Os seres humanos nem sempre tiveram medo da morte. Não, pelo menos, no grau superlativo em que sofre hoje. Se nossos ancestrais eram menos impressionáveis, era em parte porque todos no passado sabiam que podiam morrer a qualquer momento. Durante ou logo após o parto, se você fosse mulher ou criança; de um corte que infeccionou; de uma picada de pulga; atingido por uma flecha; durante um incêndio, resfriado pelo frio, pela fome ou pelo enforcamento. Isso não quer dizer que eram felizes por encarar a morte. No Canto IX da Odisseia, Ulisses é avisado por Aquiles, quando se encontram no Hades, que é preferível ser um servo entre os vivos do que o rei dos mortos. Mas, quando chegada a hora, sabiam aceitar com certa esportiva, de forma ritual e serena, de acordo com costumes bem estabelecidos e venerados. Os grandes medievalistas, como Huizinga ou Le Goff, insistem nessa familiaridade com a morte como uma das características mais marcantes na mentalidade dos homens que nos precederam. No passado, o Ars Moriendi, o manual do bom morrer, foi um best-seller, que ajuava, não tanto a dominar o medo, como o livro de autoajuda de hoje, mas a planejar bem sua última hora. A morte era tão familiar no passado, explica Ariès, que aos seres humanos eram dado a pressenti-la, a fim de se preparar melhor para a morte. Daí aquela expressão tão frequente nas canções de amor e romances ao narrar a morte do herói: “sentiu que havia chegado a sua hora”. Ou, como diria Dom Quixote, que talvez o pressentimento do fim o tenha feito recuperar a sanidade: “Sinto-me, sobrinha, à beira da morte”.

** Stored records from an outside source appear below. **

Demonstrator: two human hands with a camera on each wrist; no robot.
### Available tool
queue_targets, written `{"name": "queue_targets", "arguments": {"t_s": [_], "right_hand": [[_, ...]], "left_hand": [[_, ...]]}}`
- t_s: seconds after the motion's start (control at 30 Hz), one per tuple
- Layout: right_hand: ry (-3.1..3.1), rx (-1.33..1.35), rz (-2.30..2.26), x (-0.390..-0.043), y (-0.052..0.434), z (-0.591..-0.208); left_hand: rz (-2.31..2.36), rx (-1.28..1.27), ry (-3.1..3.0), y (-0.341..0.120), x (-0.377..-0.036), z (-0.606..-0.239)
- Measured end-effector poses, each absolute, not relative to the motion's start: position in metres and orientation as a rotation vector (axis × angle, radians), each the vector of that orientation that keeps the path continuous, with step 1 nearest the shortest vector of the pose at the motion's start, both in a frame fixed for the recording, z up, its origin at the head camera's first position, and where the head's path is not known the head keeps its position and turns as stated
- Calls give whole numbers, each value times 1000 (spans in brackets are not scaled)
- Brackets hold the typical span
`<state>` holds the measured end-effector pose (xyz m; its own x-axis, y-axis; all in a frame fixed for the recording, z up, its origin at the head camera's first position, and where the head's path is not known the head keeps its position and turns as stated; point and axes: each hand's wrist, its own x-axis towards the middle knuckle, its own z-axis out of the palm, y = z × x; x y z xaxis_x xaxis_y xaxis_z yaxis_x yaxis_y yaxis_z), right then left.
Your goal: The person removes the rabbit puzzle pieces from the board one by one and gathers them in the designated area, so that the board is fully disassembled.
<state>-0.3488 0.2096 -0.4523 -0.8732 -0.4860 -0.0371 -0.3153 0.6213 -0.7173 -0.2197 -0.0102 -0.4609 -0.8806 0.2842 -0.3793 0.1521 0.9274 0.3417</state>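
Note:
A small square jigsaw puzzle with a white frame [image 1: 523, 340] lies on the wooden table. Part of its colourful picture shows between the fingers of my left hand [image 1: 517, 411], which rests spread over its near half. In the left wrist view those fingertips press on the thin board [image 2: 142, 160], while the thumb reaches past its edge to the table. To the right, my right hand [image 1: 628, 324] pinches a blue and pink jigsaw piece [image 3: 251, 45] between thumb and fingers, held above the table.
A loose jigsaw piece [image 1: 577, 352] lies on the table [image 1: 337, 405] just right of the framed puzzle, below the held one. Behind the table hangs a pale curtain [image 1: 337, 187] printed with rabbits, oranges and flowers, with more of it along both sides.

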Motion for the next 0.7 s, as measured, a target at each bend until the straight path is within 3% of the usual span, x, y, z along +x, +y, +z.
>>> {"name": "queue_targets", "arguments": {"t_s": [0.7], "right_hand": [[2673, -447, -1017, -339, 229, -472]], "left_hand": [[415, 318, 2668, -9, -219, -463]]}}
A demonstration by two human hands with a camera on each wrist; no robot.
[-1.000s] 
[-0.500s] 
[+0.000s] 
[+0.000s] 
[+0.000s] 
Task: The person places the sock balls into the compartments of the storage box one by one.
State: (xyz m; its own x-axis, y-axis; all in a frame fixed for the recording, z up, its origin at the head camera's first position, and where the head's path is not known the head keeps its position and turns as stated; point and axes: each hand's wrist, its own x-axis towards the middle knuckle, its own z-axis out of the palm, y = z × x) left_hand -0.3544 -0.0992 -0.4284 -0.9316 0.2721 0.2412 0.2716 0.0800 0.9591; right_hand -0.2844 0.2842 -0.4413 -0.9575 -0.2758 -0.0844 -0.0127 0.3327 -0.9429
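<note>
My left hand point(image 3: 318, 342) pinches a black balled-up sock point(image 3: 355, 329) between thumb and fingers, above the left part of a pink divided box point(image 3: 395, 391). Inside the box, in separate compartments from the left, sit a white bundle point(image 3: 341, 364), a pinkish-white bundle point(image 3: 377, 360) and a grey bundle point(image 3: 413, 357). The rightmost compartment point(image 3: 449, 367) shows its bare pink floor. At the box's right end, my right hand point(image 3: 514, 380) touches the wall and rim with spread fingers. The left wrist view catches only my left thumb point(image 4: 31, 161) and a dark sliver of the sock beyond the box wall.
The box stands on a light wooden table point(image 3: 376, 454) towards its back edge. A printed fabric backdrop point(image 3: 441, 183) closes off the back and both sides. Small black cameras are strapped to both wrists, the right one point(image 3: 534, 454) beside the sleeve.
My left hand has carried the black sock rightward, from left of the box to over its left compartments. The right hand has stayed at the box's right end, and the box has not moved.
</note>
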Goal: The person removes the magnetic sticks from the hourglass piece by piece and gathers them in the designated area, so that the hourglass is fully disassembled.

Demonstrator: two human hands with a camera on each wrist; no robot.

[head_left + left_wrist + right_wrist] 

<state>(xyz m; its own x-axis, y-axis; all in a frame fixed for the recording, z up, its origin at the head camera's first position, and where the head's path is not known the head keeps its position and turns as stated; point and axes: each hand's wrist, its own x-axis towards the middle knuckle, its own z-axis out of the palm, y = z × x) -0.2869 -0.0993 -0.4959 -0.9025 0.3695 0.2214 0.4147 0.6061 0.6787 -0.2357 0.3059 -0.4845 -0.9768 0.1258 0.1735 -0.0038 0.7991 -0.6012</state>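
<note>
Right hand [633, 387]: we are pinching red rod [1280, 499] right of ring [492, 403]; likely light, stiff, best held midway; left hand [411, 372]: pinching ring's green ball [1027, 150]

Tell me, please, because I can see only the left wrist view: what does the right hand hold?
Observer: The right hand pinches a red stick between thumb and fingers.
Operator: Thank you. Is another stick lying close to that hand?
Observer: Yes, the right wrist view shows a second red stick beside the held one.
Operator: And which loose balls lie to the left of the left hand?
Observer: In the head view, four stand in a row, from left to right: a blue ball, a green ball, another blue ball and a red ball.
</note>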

Passar pelo transe com certa elegância ajudava, é claro, aquele homem a acreditar por milênios que a morte era apenas o começo de outra vida. Mais um rito de passagem, e não a estação final, como se tornou para nós. Os antigos, na hora da morte, enfrentaram uma espécie de transformação, sobre cuja figura diferentes épocas e culturas especularam de diferentes maneiras. Nós, por outro lado, vemos na morte a última linha de um livro que não tem mais páginas. Não esperamos a transformação, mas o fim definitivo, um quadro muito mais horrível e do qual, com bons motivos, preferimos não falar. Não tememos a morte, mas o deixar de existir. E assim perdemos, talvez para sempre, aquela familiaridade com a morte, algo que se vê melhor no fato de não morrermos mais em casa, mas entre as paredes de um hospital.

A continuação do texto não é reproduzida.